O novo e definitivo documento substitui a versão de 1975, que alegava como motivo da morte do jornalista “asfixia mecânica por enforcamento” (suicídio). O atestado foi deferido pelo Tribunal de Justiça de São Paulo (TJ-SP), por iniciativa da Comissão Nacional da Verdade, que busca esclarecer os fatos ocorridos na história do país entre as décadas de 40 a 80. Ainda que as suspeitas do assassinato tenham sido vingadas com o documento, somente a razão de ter sido morto por “lesões e maus-tratos sofridos durante o interrogatório nas dependências do Segundo Exército (DOI-Codi)” não traz satisfação à família. “A nossa luta continua porque a gente quer ainda que sejam investigadas quais as circunstâncias da morte do meu pai”, afirmou Ivo, filho do jornalista, conforme notícia divulgada no portal de notícias G1.

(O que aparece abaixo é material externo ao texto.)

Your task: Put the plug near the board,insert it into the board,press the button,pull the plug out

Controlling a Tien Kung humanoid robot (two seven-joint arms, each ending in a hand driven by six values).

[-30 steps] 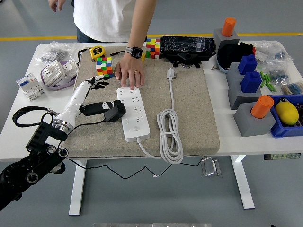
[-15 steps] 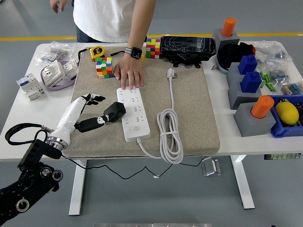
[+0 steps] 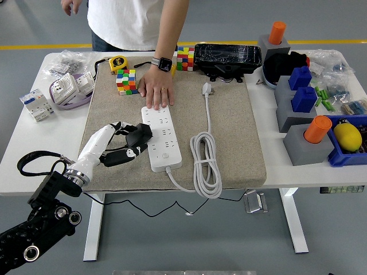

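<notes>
A white power strip (image 3: 162,138) lies lengthwise on the tan mat (image 3: 229,132). A black plug (image 3: 139,136) with a thin black cable sits against the strip's left edge, about halfway along. My left hand (image 3: 127,141) comes in from the lower left, its fingers curled round the plug with the thumb below it. A person's hand (image 3: 156,89), with a watch on the wrist, presses flat on the strip's far end. My right arm is out of view.
The strip's white cord (image 3: 206,163) lies coiled to its right, its plug end (image 3: 207,89) further back. Two colour cubes (image 3: 127,81) (image 3: 184,58), a tape measure (image 3: 117,63) and a black case (image 3: 227,56) line the back. Grey blocks (image 3: 307,143) and a blue bin (image 3: 350,152) stand at the right.
My left forearm swung down and left, then came back towards the strip. The fingers that were spread are now curled over the plug. The plug stays at the strip's left edge.
</notes>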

“Vlado”, como era chamado por sua família, amigos e colegas de trabalho, após ser intimado por policiais que procuravam esclarecimentos sobre a suposta influência comunista na TV Cultura, onde o jornalista exercia o cargo de diretor de Jornalismo, se apresentou ao órgão do Exército conhecido por reprimir e torturar opositores do governo na época, o DOI-Codi. De lá, o jornalista não saiu com vida.

Formado em Filosofia pela USP, Vladimir Herzog iniciou sua carreira no Jornalismo em 1959, como repórter do jornal O Estado de São Paulo. Com o reconhecimento de seu trabalho, passou pelos cargos de redator e chefe de reportagem, ainda no Estado, foi editor cultural da revista Visão, e, antes de participar da TV Cultura, trabalhou na extinta TV Excelsior. Além disso, era também professor e um apaixonado por cinema.

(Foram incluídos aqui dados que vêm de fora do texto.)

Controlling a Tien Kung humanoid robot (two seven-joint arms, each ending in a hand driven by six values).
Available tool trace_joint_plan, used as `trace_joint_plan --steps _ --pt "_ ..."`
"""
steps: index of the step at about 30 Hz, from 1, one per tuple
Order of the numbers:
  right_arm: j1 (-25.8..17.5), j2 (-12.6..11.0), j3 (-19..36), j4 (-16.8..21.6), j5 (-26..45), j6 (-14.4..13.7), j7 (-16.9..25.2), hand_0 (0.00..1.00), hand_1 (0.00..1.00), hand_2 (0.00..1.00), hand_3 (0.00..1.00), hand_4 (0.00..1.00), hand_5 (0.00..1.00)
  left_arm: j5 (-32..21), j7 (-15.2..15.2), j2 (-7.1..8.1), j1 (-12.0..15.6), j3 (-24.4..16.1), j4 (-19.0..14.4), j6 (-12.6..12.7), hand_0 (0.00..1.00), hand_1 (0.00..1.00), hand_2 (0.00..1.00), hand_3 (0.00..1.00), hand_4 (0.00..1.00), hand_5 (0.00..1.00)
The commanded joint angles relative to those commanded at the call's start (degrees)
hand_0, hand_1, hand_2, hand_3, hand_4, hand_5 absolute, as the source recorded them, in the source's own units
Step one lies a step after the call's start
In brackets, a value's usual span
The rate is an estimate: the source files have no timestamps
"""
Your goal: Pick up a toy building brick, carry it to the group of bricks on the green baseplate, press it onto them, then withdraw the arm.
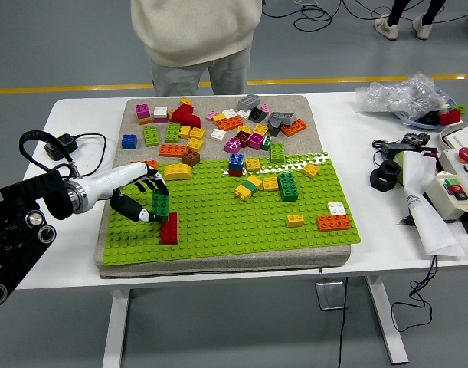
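Green brick (160, 205) pinched in my left hand (142, 201), I am mid-carry over the green baseplate (234, 222), just beside the red brick (169, 228); next, I judge, comes pressing down.

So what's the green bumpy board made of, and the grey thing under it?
The green baseplate looks like hard, shiny plastic: its rows of studs are crisp and its far edge glints in the light. The grey mat beneath looks like soft fabric or felt, dull and slightly speckled with rounded edges, though I can't be sure which.
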Motion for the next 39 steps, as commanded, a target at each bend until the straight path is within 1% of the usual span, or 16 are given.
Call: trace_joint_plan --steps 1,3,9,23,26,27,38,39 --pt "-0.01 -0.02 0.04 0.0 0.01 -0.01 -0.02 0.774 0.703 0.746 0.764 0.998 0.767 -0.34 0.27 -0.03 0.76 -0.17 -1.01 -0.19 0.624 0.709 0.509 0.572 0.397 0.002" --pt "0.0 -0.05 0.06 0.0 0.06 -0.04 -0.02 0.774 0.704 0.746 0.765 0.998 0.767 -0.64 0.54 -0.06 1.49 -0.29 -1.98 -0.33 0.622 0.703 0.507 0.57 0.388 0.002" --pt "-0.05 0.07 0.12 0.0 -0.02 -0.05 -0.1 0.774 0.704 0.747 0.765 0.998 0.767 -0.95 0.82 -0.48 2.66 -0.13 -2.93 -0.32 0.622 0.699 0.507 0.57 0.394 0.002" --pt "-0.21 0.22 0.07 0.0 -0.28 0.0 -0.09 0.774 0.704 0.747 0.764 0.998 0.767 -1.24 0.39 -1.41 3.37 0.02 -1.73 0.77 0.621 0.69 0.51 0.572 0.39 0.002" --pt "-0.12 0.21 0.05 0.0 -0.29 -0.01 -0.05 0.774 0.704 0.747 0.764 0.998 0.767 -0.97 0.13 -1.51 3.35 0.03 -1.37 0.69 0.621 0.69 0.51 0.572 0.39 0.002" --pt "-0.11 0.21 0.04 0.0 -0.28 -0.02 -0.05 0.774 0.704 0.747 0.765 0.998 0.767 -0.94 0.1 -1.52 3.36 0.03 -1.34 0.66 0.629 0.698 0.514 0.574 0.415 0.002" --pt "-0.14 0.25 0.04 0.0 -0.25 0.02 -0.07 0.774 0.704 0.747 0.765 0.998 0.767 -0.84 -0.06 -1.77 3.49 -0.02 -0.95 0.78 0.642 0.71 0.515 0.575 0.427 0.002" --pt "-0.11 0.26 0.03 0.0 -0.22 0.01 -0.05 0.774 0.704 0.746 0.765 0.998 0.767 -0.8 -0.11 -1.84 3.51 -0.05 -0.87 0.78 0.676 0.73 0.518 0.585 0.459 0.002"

 “VLADO NÃO ERA UM POLÍTICO”

 O jornalista e escritor Zuenir Ventura era um grande amigo de Herzog e sua família. Em um dos capítulos de seu livro “Minhas Histórias dos Outros”, de 2005, comenta que recebeu a notícia do assassinato através de um telefonema de Clarice, esposa de Vladimir. Em tom de inconformismo, escreve também que raramente a conversa dos dois chegava à política, antes preferiam abordar temas culturais. “Vlado não era um político, um militante, não usava a profissão para fazer contrabando ideológico, uma tentação daqueles tempos de sufoco que, por não se respirar, procurava-se em qualquer lugar um pouco de ar”, afirma o jornalista em seu livro.